--- Recorded information Enclosed Below ---
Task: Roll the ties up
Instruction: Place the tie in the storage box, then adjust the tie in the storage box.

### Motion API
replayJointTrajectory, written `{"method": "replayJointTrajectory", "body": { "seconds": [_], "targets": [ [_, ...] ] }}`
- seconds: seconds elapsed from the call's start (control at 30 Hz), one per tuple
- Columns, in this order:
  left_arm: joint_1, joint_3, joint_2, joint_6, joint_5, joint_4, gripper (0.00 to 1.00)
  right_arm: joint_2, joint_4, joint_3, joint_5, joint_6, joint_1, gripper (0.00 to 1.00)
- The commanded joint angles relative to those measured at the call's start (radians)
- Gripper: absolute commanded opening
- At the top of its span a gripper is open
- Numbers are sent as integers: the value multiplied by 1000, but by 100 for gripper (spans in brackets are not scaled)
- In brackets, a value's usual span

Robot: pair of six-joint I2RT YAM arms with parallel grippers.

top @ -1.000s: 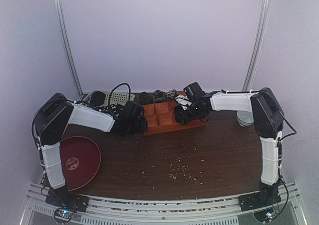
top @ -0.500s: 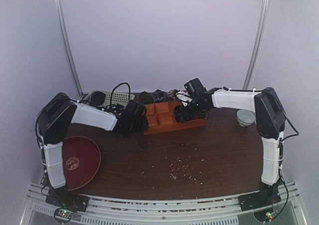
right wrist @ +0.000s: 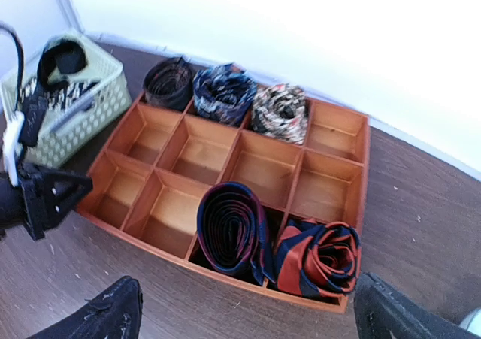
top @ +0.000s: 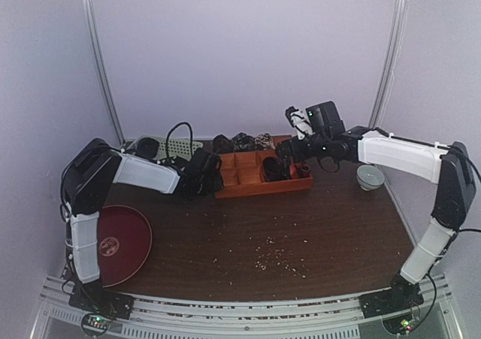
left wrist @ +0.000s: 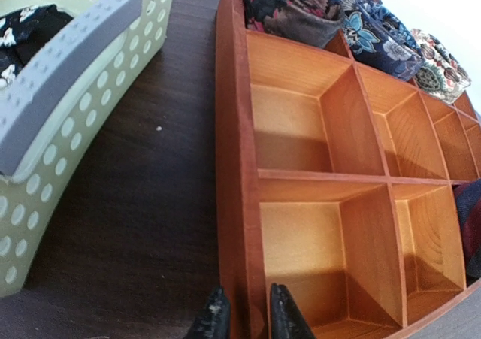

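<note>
1. The left gripper point(left wrist: 246, 318) has its two black fingertips drawn close on the left-hand outer wall of the orange compartmented tray point(left wrist: 233, 166). One tip is outside the wall and one inside the near-left compartment, pinching the wood between them.
2. The right gripper point(right wrist: 248, 283) hangs above the tray's near edge with its jaws spread wide and nothing between them. Its fingers show only at the bottom corners of the wrist view.
3. Just under that gripper, in the tray's near row, the third compartment from the left holds a navy rolled tie point(right wrist: 233, 234) with its spiral facing up. The last compartment beside it holds a red-and-navy striped rolled tie point(right wrist: 319, 256).
4. Along the tray's far row, counting from the left, sit a dark brown rolled tie point(right wrist: 169, 83), a blue floral rolled tie point(right wrist: 223, 91) and a pale patterned rolled tie point(right wrist: 279, 112), one per compartment.
5. Just beside the tray's left end stands a pale green lattice basket point(right wrist: 90, 125). A dark, pale-speckled loose tie point(right wrist: 64, 95) lies unrolled in it.
6. Right of the tray, a little apart, is a small pale bowl point(top: 370, 177).
7. Well to the tray's near-left lies a dark red plate point(top: 120, 241), and crumbs point(top: 270, 252) are scattered over the dark wooden table point(top: 338, 226) on the tray's near side.
</note>
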Motion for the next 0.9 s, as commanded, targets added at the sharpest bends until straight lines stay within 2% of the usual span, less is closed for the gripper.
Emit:
{"method": "replayJointTrajectory", "body": {
  "seconds": [0.0,0.17,0.33,0.37,0.5,0.57,0.87],
  "targets": [
    [18,38,-2,-6,-3,33,26,-111,32,-83,103,212,4,100],
    [17,10,-87,17,41,46,43,-204,48,-203,96,289,4,100],
    [14,-33,-183,46,79,52,54,-179,144,-243,178,264,3,100],
    [12,-42,-205,54,82,52,55,-153,156,-231,185,256,2,98],
    [9,-77,-292,103,114,32,58,-25,175,-142,152,228,-10,57],
    [9,-102,-339,124,133,16,60,45,170,-81,123,208,-15,48],
    [8,-298,-566,172,211,14,60,284,111,125,25,150,-40,47]
  ]
}}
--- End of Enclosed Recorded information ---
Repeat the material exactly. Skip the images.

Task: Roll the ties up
Instruction: Place the tie in the storage box, then adjust the tie in the storage box.

### Motion API
replayJointTrajectory, written `{"method": "replayJointTrajectory", "body": { "seconds": [_], "targets": [ [_, ...] ] }}`
- seconds: seconds elapsed from the call's start (control at 30 Hz), one per tuple
- Columns, in this order:
  left_arm: joint_1, joint_3, joint_2, joint_6, joint_5, joint_4, gripper (0.00 to 1.00)
  right_arm: joint_2, joint_4, joint_3, joint_5, joint_6, joint_1, gripper (0.00 to 1.00)
- The commanded joint angles relative to those measured at the call's start (radians)
- Gripper: absolute commanded opening
- At the top of its span a gripper is open
- Numbers are sent as integers: the value multiplied by 1000, but by 100 for gripper (spans in brackets are not scaled)
- In brackets, a value's usual span

Robot: pair of six-joint I2RT YAM arms with parallel grippers.

top @ -1.000s: 
top @ -0.500s: 
right wrist @ +0.000s: 
top @ +0.000s: 
left wrist @ +0.000s: 

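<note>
1. The left gripper point(left wrist: 246, 318) has its two black fingertips drawn close on the left-hand outer wall of the orange compartmented tray point(left wrist: 233, 166). One tip is outside the wall and one inside the near-left compartment, pinching the wood between them.
2. The right gripper point(right wrist: 248, 283) hangs above the tray's near edge with its jaws spread wide and nothing between them. Its fingers show only at the bottom corners of the wrist view.
3. Just under that gripper, in the tray's near row, the third compartment from the left holds a navy rolled tie point(right wrist: 233, 234) with its spiral facing up. The last compartment beside it holds a red-and-navy striped rolled tie point(right wrist: 319, 256).
4. Along the tray's far row, counting from the left, sit a dark brown rolled tie point(right wrist: 169, 83), a blue floral rolled tie point(right wrist: 223, 91) and a pale patterned rolled tie point(right wrist: 279, 112), one per compartment.
5. Just beside the tray's left end stands a pale green lattice basket point(right wrist: 90, 125). A dark, pale-speckled loose tie point(right wrist: 64, 95) lies unrolled in it.
6. Right of the tray, a little apart, is a small pale bowl point(top: 370, 177).
7. Well to the tray's near-left lies a dark red plate point(top: 120, 241), and crumbs point(top: 270, 252) are scattered over the dark wooden table point(top: 338, 226) on the tray's near side.
</note>
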Motion for the next 0.9 s, as commanded, targets added at the sharpest bends until straight lines stay within 2% of the usual span, less is closed for the gripper.
Emit:
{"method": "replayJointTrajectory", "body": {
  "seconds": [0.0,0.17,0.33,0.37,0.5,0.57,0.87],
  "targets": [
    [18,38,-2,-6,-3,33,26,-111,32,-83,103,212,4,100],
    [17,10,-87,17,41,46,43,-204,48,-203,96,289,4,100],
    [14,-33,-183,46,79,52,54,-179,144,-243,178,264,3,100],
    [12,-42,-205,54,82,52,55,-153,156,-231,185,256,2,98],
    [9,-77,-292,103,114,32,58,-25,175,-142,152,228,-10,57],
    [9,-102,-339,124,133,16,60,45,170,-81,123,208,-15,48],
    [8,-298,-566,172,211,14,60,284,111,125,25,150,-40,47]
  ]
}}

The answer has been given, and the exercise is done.